Exercise instructions: Pull each line containing "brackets" out of the data and copy it.

Stored dataset items:
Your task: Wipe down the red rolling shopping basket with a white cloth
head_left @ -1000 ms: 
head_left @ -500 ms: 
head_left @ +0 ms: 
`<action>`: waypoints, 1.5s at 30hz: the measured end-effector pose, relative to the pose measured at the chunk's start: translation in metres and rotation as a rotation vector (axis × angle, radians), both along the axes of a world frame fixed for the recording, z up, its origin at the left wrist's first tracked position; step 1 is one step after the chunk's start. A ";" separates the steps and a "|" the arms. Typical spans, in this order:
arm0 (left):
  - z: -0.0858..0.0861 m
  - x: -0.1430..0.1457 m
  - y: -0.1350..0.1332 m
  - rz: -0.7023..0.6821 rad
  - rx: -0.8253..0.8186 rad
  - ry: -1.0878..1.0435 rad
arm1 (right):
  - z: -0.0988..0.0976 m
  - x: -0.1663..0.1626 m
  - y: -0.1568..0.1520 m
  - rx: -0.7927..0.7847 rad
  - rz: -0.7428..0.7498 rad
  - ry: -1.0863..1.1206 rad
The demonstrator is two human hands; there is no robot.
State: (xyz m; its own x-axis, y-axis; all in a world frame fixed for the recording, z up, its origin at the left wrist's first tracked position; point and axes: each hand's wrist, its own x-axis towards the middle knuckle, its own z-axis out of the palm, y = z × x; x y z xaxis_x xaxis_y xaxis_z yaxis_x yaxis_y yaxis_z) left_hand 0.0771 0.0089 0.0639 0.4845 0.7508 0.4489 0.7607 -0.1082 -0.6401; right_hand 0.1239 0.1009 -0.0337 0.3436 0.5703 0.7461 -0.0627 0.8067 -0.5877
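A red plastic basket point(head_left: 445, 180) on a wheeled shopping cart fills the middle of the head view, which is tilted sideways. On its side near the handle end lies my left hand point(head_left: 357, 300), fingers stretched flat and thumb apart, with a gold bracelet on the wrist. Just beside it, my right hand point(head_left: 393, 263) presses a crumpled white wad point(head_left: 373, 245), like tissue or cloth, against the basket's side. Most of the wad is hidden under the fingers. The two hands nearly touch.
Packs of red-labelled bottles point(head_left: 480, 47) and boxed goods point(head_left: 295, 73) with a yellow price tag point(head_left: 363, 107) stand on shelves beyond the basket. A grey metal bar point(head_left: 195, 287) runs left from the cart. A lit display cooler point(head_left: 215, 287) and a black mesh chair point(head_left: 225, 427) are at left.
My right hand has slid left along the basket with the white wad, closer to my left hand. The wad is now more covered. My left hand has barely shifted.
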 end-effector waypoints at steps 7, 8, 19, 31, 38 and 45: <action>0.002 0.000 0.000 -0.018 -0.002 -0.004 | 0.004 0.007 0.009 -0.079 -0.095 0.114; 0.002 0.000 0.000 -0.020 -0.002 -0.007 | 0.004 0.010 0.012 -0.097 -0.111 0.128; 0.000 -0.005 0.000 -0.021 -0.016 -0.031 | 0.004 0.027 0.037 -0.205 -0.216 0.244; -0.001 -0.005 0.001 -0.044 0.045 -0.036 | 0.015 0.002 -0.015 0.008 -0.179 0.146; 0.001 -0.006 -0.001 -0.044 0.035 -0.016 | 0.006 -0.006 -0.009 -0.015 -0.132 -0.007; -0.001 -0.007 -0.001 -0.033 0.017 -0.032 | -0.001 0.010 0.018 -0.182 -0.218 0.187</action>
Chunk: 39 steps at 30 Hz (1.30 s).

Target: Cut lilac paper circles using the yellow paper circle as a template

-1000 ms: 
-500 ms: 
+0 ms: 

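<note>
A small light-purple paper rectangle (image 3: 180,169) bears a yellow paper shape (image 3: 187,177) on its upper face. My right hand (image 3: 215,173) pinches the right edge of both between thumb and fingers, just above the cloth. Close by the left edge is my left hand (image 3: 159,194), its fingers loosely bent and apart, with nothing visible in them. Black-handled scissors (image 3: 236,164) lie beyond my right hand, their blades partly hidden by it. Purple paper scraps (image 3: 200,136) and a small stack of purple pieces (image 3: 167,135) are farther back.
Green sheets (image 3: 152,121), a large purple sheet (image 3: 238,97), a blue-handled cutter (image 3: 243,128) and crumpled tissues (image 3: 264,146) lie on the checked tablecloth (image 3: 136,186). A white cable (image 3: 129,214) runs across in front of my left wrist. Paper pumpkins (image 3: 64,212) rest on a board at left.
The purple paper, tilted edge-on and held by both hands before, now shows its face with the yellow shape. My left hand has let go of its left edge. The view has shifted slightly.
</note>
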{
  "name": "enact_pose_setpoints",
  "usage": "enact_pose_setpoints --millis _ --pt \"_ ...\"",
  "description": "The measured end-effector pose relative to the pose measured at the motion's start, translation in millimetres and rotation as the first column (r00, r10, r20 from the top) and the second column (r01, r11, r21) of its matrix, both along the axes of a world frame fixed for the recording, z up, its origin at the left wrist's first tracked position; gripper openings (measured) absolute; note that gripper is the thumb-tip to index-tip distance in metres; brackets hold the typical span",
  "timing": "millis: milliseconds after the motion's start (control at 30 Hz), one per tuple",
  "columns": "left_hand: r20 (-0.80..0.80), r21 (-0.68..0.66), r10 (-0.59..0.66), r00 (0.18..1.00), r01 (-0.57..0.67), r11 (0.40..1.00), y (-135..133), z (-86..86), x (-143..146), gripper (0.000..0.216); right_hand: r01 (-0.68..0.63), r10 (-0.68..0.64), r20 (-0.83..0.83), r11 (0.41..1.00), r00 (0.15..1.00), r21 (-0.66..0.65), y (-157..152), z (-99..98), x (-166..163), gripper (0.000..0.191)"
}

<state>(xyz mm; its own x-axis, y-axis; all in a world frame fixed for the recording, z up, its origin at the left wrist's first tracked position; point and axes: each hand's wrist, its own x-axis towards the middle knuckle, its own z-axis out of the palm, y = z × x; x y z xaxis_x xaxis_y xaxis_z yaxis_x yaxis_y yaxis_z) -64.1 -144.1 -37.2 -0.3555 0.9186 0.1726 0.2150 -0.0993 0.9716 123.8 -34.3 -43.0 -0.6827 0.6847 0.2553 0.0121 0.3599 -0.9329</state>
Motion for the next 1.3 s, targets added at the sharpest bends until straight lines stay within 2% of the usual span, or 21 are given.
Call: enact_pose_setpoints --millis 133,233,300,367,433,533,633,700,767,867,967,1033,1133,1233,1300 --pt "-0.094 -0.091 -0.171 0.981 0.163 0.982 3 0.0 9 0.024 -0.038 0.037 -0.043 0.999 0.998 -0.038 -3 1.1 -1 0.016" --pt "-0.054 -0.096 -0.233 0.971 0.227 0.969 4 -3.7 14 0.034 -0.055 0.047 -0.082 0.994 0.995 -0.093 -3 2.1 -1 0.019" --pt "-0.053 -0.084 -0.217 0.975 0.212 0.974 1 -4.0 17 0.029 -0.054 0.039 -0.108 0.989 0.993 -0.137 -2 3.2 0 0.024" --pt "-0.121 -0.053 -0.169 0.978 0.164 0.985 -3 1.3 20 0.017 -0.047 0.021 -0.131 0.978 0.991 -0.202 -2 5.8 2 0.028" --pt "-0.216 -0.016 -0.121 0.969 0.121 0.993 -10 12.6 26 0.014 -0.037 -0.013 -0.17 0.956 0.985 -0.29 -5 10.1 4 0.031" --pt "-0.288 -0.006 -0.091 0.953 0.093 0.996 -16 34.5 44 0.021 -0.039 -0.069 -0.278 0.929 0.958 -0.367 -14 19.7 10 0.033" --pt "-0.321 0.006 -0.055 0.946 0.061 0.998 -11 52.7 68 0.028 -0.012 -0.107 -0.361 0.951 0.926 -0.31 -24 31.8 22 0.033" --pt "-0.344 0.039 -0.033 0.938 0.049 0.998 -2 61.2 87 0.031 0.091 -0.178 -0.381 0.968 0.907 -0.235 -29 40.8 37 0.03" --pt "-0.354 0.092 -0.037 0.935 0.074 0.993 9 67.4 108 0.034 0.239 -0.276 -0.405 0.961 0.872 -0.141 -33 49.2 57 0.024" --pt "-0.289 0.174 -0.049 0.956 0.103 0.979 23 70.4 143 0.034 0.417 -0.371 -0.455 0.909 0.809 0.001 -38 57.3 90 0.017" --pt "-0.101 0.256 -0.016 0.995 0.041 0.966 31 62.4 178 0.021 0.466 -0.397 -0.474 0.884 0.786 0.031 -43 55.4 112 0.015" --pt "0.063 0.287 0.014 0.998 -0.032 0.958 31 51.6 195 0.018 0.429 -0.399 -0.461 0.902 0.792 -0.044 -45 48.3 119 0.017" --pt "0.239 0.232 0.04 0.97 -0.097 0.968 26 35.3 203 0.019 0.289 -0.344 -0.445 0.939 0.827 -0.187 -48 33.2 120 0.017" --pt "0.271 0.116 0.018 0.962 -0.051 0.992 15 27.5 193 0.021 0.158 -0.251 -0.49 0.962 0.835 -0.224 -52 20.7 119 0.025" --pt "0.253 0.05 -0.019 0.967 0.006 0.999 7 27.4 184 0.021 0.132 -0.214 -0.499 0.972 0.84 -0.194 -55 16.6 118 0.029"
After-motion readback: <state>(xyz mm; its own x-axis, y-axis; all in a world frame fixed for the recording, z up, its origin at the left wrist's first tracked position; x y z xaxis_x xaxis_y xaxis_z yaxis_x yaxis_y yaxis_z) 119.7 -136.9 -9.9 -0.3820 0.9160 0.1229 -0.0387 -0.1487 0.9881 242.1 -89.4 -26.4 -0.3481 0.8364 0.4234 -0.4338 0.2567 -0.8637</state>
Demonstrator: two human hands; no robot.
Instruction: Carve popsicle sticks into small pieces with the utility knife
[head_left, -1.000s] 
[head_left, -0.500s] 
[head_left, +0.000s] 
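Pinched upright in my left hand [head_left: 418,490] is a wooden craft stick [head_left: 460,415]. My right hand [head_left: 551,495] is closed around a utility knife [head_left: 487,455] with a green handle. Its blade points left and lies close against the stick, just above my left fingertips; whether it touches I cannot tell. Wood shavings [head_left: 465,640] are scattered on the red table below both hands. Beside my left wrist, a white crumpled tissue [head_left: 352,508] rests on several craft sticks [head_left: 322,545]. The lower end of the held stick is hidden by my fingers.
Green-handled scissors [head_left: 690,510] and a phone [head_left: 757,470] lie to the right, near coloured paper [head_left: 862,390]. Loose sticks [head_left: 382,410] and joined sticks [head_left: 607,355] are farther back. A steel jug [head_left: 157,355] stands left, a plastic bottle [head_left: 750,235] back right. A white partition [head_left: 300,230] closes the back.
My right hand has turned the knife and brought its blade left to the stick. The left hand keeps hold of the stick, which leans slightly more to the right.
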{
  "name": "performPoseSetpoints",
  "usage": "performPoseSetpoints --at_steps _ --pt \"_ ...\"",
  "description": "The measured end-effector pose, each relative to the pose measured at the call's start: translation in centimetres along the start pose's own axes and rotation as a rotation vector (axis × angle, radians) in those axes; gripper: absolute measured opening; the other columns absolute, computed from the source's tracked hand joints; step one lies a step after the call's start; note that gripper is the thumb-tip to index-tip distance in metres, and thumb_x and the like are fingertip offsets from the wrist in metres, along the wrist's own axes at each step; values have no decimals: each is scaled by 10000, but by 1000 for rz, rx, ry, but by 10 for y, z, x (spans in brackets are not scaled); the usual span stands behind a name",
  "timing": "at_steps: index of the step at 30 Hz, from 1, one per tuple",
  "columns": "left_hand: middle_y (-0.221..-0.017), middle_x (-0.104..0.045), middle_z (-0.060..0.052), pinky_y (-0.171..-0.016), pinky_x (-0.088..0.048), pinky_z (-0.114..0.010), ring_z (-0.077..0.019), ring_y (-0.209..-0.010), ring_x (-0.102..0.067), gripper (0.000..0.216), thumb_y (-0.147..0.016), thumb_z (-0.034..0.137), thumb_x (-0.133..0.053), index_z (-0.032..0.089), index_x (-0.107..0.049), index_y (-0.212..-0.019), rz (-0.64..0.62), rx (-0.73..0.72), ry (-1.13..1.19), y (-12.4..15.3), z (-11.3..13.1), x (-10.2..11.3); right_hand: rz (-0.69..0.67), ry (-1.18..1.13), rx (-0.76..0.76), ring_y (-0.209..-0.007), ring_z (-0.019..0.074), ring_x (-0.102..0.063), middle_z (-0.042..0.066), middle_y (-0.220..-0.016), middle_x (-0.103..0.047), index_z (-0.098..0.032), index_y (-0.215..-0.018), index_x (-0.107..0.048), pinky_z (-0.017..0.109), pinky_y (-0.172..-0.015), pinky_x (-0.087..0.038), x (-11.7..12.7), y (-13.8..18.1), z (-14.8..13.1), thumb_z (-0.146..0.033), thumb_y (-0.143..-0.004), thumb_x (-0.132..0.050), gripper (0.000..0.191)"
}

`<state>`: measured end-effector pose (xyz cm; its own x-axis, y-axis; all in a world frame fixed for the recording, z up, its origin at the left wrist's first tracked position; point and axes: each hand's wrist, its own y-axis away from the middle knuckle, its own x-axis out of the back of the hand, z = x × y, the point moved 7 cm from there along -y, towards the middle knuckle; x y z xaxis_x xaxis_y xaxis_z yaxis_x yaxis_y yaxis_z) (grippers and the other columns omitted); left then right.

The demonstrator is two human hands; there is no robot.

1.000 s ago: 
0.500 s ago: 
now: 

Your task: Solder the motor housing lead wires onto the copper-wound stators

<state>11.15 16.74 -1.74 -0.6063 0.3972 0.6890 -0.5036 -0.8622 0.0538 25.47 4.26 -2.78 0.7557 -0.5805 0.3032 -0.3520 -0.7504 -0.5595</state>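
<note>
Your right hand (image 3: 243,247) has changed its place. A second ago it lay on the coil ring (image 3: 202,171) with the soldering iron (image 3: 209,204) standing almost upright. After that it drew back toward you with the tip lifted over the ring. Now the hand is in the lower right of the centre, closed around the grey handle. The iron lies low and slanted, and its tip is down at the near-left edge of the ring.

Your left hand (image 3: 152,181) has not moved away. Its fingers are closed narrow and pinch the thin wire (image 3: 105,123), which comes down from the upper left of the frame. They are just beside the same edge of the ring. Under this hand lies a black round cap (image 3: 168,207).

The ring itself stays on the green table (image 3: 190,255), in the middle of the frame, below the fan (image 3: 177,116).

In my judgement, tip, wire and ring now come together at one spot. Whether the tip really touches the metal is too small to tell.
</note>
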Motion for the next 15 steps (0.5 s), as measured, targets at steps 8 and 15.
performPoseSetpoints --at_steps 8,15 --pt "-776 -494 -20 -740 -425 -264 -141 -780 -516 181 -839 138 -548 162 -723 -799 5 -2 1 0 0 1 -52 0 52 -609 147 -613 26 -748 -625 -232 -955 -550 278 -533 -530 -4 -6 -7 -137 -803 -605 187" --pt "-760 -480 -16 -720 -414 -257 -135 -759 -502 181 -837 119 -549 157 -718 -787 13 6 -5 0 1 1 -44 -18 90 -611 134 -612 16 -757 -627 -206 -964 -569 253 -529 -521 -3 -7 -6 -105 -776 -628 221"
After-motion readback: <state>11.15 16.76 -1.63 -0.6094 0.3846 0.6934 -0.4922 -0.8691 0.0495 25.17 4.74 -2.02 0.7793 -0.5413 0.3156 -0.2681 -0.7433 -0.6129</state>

Output for this task:
  "description": "The measured end-effector pose relative to the pose measured at the motion's start, translation in millimetres and rotation as the first column (r00, r10, r20 from the top) and the second column (r01, r11, r21) of its matrix, both along the axes of a world frame fixed for the recording, z up, its origin at the left wrist's first tracked position; gripper openings (measured) absolute; note that gripper is the thumb-tip to index-tip distance in metres; brackets hold the typical span",
  "description": "The measured end-effector pose, each relative to the pose measured at the call's start: translation in centimetres along the start pose's own axes and rotation as a rotation vector (axis × angle, radians) in those axes; gripper: absolute measured opening; the other columns absolute, computed from the source's tracked hand joints; step one lies a step after the call's start; note that gripper is the thumb-tip to index-tip distance in metres, and thumb_x and the like are fingertip offsets from the wrist in metres, along the wrist's own axes at each step; values have no decimals: each is scaled by 10000, but by 1000 for rz, rx, ry, but by 10 for y, z, x (spans in brackets are not scaled); the usual span stands behind a name",

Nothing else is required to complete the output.